First let’s take a look at the major differences between last year’s above .500 Hornets and this year’s…well terrible Hornets. This year’s net rating of -2.21 is 1.92 points worse than last year’s net rating of -.29, which was also not great, coming in at 16th in the NBA, which is where the club finished in the standings. This stat shows the comparison between a team’s offensive rating and defensive rating, or the points scored and allowed by a team per 100 possessions. So basically Charlotte is losing games by 1.92 points per 100 possessions making them a below average team, in fact the 21st ranked team in the league as net rating is concerned. The offensive rating of the Charlotte Hornets is the main concern in these numbers as they rank 29th in that particular category. Lance was brought in to run the fast break for this team and create in transition as he did for Indiana. The offensive punch he was supposed to bring has been adversely effective and is drowning the Hornets as they chase for the playoffs.
Born Ready has seen drops in every statistical category in regards to the offensive side of the ball. Most importantly his point total has dropped 5ppg, his rebounds have dropped 2.1rpg, his field goal percentage has dropped 12% and his 3pt shooting has dropped 19%. This has resulted in his offensive win shares, the measure of how many wins a player adds to his team, being a staggering -2.1 in relation to last year’s OWS of 2.6. The Hornets brought Lance in to be the guy they salivated over throughout last season when Lance was snubbed for an all star selection. He has cost his team 5 games in the win column in relation to the guy they were hoping to get. All these stats are good and well, but what is the reason that Lance is underperforming at a historic level this season?
So much of Lance’s success in Indy was predicated on grabbing defensive rebounds and galloping down the court. He was a one man fast break…literally, and thrived when he had the ball in his hands. He played 97% of his minutes at shooting guard, allowing him to handle the ball more often than not. This played to the strengths of Lance allowing him to show his creativity on the fast break and also in their half court sets. In Charlotte, Lance is playing 74% of his minutes at the 2 guard while the team has him playing minutes at the 3, guarding wing players when Kidd-Gilchrist is either out of the game or injured. Playing against a bigger man at the 3 could be a reason for the dip in rebounds which affects the amount of opportunities Lance has to run the fast break with the ball in his hands. His free throw attempt rate is also down as a result of this which seems to have affected the rate at which he making his free throws, shooting 62%, down 9% from last season. There needs to be something Charlotte can do to maximize the efficiency of a Lance Stephenson because right now he is hurting a team that was supposed to take a step forward this season. I think I know what needs to be done here.

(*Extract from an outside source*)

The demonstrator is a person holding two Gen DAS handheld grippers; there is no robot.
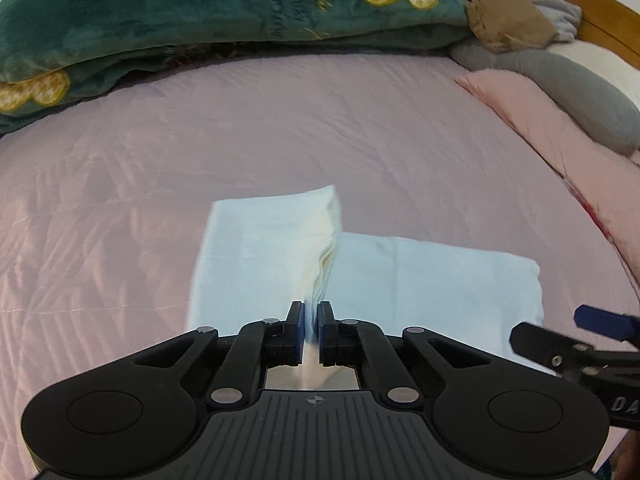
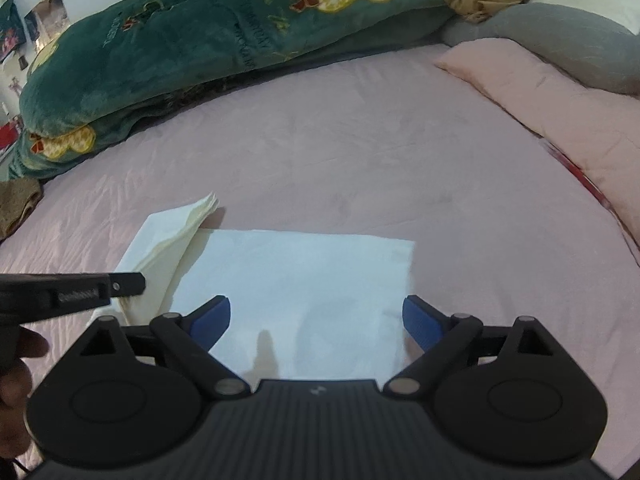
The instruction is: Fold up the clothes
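The left gripper [image 1: 311, 322] is pinching a raised edge of the white cloth [image 2: 304, 280] lying on a pink bedspread [image 2: 340, 152]. The right gripper [image 2: 316, 320] is hovering above the cloth, jaws spread wide, gripping nothing.

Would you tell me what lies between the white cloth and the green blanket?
Only bare pink sheet lies between the white cloth and green blanket, per the right wrist view.

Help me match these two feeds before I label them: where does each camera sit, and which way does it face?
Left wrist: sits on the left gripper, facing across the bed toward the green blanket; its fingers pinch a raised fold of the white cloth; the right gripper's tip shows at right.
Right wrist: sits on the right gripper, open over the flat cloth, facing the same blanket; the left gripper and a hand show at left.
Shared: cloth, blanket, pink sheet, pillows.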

PUSH THE BALL CHARLOTTE. Charlotte ranks 22nd in pace, meaning they like to slow the game down in half court sets. Although this is part of what makes a successful defense, running off defensive rebounds can improve your pace after your tough defense is played. Charlotte ranks 29th in the NBA when it comes to fast break points, with only 9.5% of their points being scored on the fast break. Averaging 95ppg this season, Charlotte is averaging roughly nine of them on the fast break. This is a staggering number for a team that brought Lance in because his strengths matched their weaknesses. Lance is being shut out on the defensive glass by his role in Charlotte’s system and the trickledown effect of that is less time with the ball, less time on the fast break and less time doing what he does best, improvising on the break with the ball in his hands. Now it may seem like I am defending Lance here. To a certain extent I am, but the frustration has boiled over into him shooting terribly, specifically from three point range where he has improved so much over the last few seasons. The season can still be saved with Charlotte sitting a ½ game out of the playoffs, but a one and done in the playoffs won’t be a success this year in regards to their expectations entering the season. You can quote me on the record saying Lance will not be in Charlotte next year.